▶ **TASK BRIEF**
Exact reproduction required: the lines below from the line with "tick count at" to the line with "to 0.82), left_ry", both ends included, and no others.

▶ **EXERCISE DATA**
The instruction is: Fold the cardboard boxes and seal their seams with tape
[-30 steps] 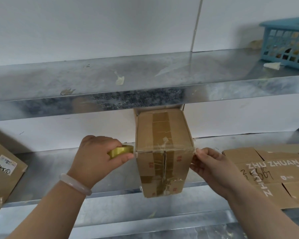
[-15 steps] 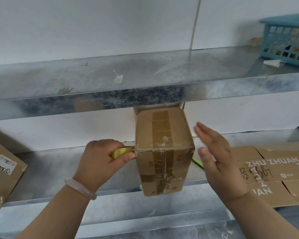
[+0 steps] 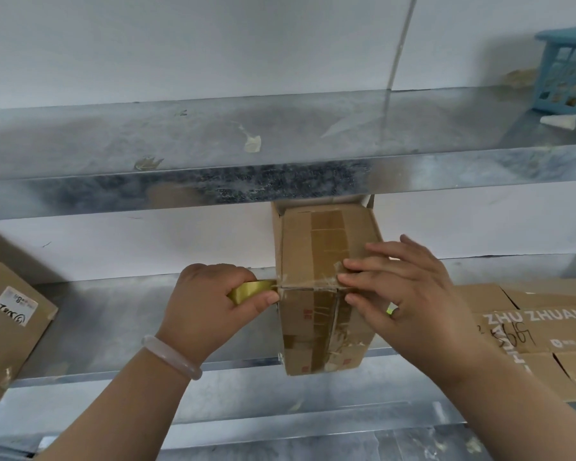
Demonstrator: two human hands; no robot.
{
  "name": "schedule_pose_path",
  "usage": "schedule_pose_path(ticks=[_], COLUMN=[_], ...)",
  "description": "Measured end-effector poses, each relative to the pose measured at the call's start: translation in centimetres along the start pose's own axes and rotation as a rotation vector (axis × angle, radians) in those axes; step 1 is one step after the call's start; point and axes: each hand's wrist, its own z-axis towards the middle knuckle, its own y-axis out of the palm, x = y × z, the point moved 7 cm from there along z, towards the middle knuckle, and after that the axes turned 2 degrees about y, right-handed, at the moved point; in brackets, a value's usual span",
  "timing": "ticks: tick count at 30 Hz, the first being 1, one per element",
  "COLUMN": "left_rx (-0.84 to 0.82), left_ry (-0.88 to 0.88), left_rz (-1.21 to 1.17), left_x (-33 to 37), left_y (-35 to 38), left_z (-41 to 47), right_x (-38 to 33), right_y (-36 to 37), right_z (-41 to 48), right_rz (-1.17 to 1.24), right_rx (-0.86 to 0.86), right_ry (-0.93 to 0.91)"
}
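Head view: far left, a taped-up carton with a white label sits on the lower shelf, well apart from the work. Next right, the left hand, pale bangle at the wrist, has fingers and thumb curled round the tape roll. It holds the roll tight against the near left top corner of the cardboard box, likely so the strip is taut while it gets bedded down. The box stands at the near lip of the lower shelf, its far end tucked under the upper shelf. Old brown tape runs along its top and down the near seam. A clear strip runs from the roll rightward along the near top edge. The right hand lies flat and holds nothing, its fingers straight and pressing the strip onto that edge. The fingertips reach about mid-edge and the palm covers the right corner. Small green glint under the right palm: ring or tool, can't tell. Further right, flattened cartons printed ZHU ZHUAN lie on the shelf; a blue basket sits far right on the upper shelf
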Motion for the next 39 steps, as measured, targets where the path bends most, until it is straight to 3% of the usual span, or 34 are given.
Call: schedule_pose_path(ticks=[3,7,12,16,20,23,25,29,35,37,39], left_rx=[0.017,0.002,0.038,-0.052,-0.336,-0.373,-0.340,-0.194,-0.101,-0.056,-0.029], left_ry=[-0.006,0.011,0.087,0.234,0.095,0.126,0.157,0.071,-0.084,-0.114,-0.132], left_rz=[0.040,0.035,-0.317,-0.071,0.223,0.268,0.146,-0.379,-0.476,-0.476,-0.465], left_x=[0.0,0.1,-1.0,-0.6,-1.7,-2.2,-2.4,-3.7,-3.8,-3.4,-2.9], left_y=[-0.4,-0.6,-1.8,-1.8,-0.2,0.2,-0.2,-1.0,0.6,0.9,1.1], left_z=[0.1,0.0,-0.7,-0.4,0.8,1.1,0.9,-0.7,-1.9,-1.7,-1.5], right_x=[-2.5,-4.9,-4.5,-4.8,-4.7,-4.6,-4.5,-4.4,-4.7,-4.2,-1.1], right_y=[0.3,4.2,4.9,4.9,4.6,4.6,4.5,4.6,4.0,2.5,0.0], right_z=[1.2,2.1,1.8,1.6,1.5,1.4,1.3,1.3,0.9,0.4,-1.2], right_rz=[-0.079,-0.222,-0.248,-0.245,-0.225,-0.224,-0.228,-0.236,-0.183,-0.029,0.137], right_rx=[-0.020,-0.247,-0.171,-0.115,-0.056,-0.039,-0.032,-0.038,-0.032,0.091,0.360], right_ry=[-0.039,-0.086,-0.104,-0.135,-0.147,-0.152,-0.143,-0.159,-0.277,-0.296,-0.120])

▶ **RESPONSE TO THIS EXERCISE**
  "timing": "ticks: tick count at 30 Hz, the first being 1, one per element",
  "COLUMN": "left_rx (-0.84 to 0.82), left_ry (-0.88 to 0.88), left_rz (-1.21 to 1.17), left_x (-33 to 37), left_y (-35 to 38), left_z (-41 to 47), right_x (-38 to 33), right_y (-36 to 37), right_z (-41 to 48), right_rz (-1.17 to 1.24), right_rx (-0.86 to 0.86), right_ry (-0.93 to 0.91)"

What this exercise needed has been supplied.